There are moments when you are rushing around to get ready in the morning and you dash naked from the shower to the kitchen to grab your coffee and in those moments you are happy to be childless.

There are moments when your interests or hobbies consume every last ounce of your energy and you work into the wee hours of the night only to get up in the dark of the morning to start anew and in those moments you are happy to be childless.

There are moments when your loved ones need you or life drama occurs and suddenly it is vitally important that you have as flexible a life as possible because you need to up and drive to Austin or wire money to Wisconsin or counsel someone over the phone at 3 am and in those moments you are happy to be childless.

There are moments when your spouse comes home and looks yummy enough to eat and you just want to tear off hir clothes right then and there and make the kind of love that involves stumbling backward into the bedroom and in those moments you are happy to be childless.

There are moments when you go on vacation or to the zoo or to the museum and you don't want to have to carry a billion things or drag a wagon behind you or listen to pleas of tiredness or anything else that might detract from you enjoying the peace and knowledge and levity of your trip and in those moments you are happy to be childless.

There are moments when the world seems so shot to shit and global warming and polar icecaps and anti-abortion legislation that kills women and no matter how much you worry for the younger generation and the future of the human race, there's still a little voice in your head that says it just has to hang in there until I die and in those moments you are happy to be childless.

There are moments when you and your spouse have fights over things which aren't easily settled, things that might necessitate the cessation of your relationship, and of all the things you have on your mind right then and there about love and heartbreak and financial security and social shaming, the one thing you don't have to worry about is The Children and in those moments you are happy to be childless.

There are moments when all you want to do is sit around in your underwear playing video games or watching movies or dozing on the couch because it's been a long week and you're tired and you just want to relax on your own terms in ways that work for you and in those moments you are happy to be childless.

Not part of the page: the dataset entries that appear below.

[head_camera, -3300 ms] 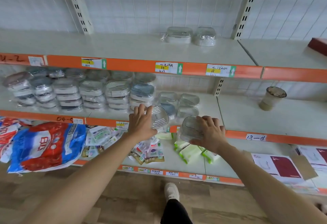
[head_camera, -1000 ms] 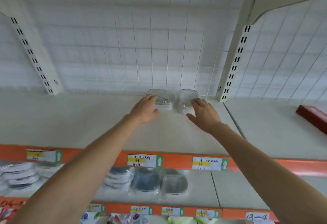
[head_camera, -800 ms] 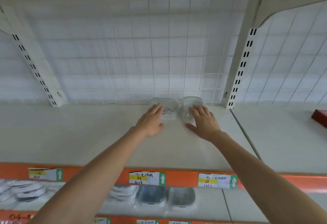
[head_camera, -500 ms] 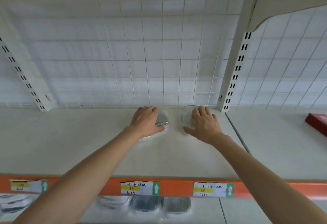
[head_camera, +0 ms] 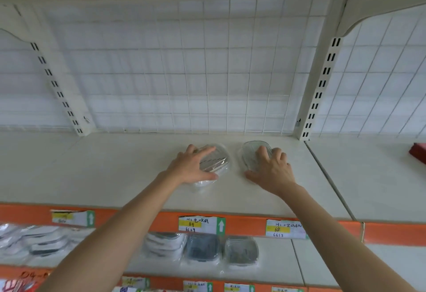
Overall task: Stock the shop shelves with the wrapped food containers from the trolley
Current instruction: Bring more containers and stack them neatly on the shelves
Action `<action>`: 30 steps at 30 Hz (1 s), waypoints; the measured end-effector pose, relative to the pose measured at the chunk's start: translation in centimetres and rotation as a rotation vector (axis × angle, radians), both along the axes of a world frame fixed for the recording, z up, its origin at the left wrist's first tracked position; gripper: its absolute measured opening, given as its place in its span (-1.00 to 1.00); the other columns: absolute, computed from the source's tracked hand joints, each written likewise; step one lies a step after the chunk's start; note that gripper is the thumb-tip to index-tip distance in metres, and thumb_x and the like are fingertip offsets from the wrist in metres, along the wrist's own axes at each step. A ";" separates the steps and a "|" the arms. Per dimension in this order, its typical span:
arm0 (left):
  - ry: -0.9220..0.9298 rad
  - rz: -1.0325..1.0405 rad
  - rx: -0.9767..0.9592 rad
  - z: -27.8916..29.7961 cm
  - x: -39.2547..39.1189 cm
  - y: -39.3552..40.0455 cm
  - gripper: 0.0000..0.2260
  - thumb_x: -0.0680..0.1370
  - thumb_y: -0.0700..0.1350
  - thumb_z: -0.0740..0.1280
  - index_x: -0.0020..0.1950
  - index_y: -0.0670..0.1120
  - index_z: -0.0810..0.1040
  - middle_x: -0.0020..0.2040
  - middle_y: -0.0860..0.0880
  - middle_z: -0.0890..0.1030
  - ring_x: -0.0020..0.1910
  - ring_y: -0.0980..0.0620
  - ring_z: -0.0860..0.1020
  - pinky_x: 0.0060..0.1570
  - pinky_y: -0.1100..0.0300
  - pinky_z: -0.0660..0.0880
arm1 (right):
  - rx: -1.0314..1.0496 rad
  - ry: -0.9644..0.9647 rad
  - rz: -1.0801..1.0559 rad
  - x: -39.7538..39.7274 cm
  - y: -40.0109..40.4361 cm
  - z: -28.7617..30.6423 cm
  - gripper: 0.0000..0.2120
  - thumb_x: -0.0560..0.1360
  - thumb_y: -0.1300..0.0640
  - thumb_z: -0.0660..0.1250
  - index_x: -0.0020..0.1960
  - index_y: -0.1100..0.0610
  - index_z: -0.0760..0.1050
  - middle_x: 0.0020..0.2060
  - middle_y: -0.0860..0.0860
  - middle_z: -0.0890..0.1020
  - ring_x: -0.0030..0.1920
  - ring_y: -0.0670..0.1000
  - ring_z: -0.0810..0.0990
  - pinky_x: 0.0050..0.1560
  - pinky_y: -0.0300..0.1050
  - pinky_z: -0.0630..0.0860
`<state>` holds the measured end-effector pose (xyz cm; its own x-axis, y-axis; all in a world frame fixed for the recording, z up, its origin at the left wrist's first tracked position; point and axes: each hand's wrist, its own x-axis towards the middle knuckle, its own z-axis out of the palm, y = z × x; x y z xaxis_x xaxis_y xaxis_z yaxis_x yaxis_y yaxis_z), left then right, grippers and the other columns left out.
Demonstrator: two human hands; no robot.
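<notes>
- Here the left hand [head_camera: 192, 167] lies spread over the left tub [head_camera: 214, 161], fingers mostly straight, thumb along the tub's near edge; it presses rather than grips.
- The right hand [head_camera: 270, 169] rests on the right tub [head_camera: 252, 153], fingers bent over its top and thumb on the shelf [head_camera: 115, 171] at the near side; whether it truly clasps the tub cannot be told.
- Both tubs sit on that shelf, just ahead of the palms, close together but apart, short of the wire grid [head_camera: 184, 72] behind.
- To do this well, I would slide both back evenly, keeping the gap between them, and lift the palms straight up so the loose wrap under the left wrist does not drag.
- Both tubs look empty; the left shows a ribbed lid through film.
- Below the forearms, stacked tubs [head_camera: 221, 250] fill the lower shelf.
</notes>
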<state>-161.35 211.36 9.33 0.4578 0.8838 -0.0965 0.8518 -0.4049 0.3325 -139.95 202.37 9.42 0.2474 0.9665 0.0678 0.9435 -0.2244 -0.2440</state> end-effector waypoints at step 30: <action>-0.070 0.115 0.006 -13.3 -9.1 -25.6 -0.29 0.33 0.22 0.46 0.37 0.02 0.25 0.32 -0.01 0.36 0.28 -0.09 0.30 0.15 0.04 0.36 | -0.159 0.115 0.008 -7.3 -25.9 -12.4 -0.18 0.36 -0.19 0.38 0.48 -0.01 0.08 0.37 0.00 0.28 0.32 0.12 0.23 0.27 0.05 0.30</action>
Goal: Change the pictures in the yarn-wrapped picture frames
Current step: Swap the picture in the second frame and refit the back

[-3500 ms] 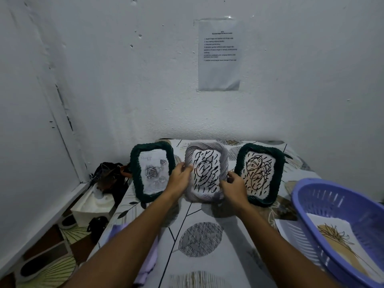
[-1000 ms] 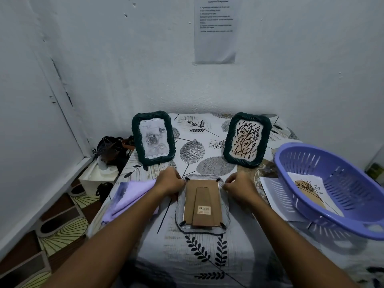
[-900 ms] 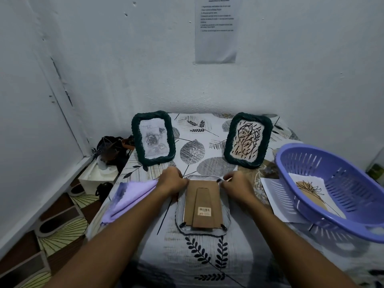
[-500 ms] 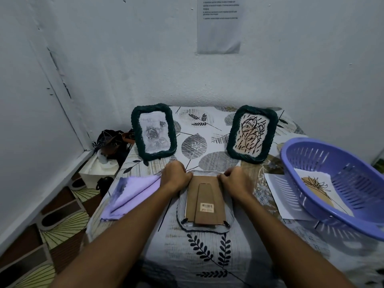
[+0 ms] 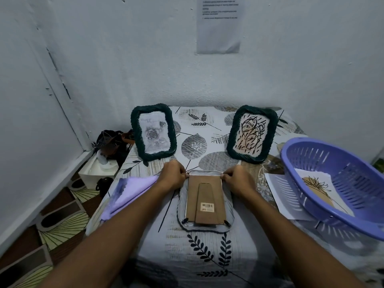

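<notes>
Head view: I see the grey yarn-wrapped frame lying face down at table centre, its brown backing board with the folded stand facing up. My left hand pinches at the board's far left corner, fingers curled; my right hand does the same at the far right corner. Behind stand two green frames upright: rose picture frame left, scribble picture frame right. Lilac cloth lies left; purple basket right, holding a print.
</notes>
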Available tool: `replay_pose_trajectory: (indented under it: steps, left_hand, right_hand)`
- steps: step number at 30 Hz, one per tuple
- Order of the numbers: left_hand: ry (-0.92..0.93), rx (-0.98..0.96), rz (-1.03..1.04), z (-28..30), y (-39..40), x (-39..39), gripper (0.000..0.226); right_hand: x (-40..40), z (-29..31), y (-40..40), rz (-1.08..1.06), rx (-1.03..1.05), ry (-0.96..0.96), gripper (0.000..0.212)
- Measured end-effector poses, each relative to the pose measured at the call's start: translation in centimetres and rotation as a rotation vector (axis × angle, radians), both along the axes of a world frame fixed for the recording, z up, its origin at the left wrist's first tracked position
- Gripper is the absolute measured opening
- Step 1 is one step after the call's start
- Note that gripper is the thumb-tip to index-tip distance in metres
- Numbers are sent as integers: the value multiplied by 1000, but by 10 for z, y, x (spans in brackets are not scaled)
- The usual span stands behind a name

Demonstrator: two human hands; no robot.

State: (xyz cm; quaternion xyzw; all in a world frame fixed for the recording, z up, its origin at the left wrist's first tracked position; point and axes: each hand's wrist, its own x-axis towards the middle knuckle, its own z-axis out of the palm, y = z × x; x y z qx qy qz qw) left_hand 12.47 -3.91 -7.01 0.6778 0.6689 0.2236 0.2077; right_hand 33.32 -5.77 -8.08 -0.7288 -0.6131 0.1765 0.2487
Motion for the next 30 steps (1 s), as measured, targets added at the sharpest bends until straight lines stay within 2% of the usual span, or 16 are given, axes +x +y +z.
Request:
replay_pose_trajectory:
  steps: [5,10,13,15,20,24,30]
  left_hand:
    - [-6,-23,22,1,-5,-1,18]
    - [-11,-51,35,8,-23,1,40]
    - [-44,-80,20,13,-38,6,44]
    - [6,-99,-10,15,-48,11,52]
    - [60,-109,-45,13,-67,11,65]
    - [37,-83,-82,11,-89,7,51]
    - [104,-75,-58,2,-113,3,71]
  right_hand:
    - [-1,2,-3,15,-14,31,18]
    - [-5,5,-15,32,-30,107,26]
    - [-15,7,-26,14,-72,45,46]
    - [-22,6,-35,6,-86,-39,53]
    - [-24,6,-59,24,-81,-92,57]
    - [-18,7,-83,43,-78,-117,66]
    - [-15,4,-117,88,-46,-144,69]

And there are even moments when you are pierced through with total joy because of something wonderful that has happened in your day and everything feels perfect and a voice you never thought you'd hear in your head tells you that adding children to this moment wouldn't actually make things better because they're already perfect and in those moments you find peace with being childless.

None of this means the pain goes away forever. None of this means you won't ever cry again or feel fresh grief when something triggers you. But I promise you can be happy again, and that the happy moments will even come to outnumber the sad ones in time. And I promise you can be around your nephews and nieces and cousins again without feeling pain, and that there will even be times when you are glad to leave them to their parents so you can go off to your nice quiet healing home to run around in your underwear and play video games into the wee hours of a Friday night.

You can be happy without children, even if it doesn't seem possible to you now.

But in the meantime, while you're waiting for that happiness to come, you're totally allowed to be sad. I won't police your emotions, and you have my permission and encouragement to not police your own emotions. Healing takes time, and you have plenty.



NB: None of this is meant to imply that people with children cannot do (many of / all of) these things. But having children would add an extra layer of difficulty to (many of / all of) these things, which matters when someone (like me) is already dealing with a limited number of spoons. Please be considerate of that context when posting. Thank you.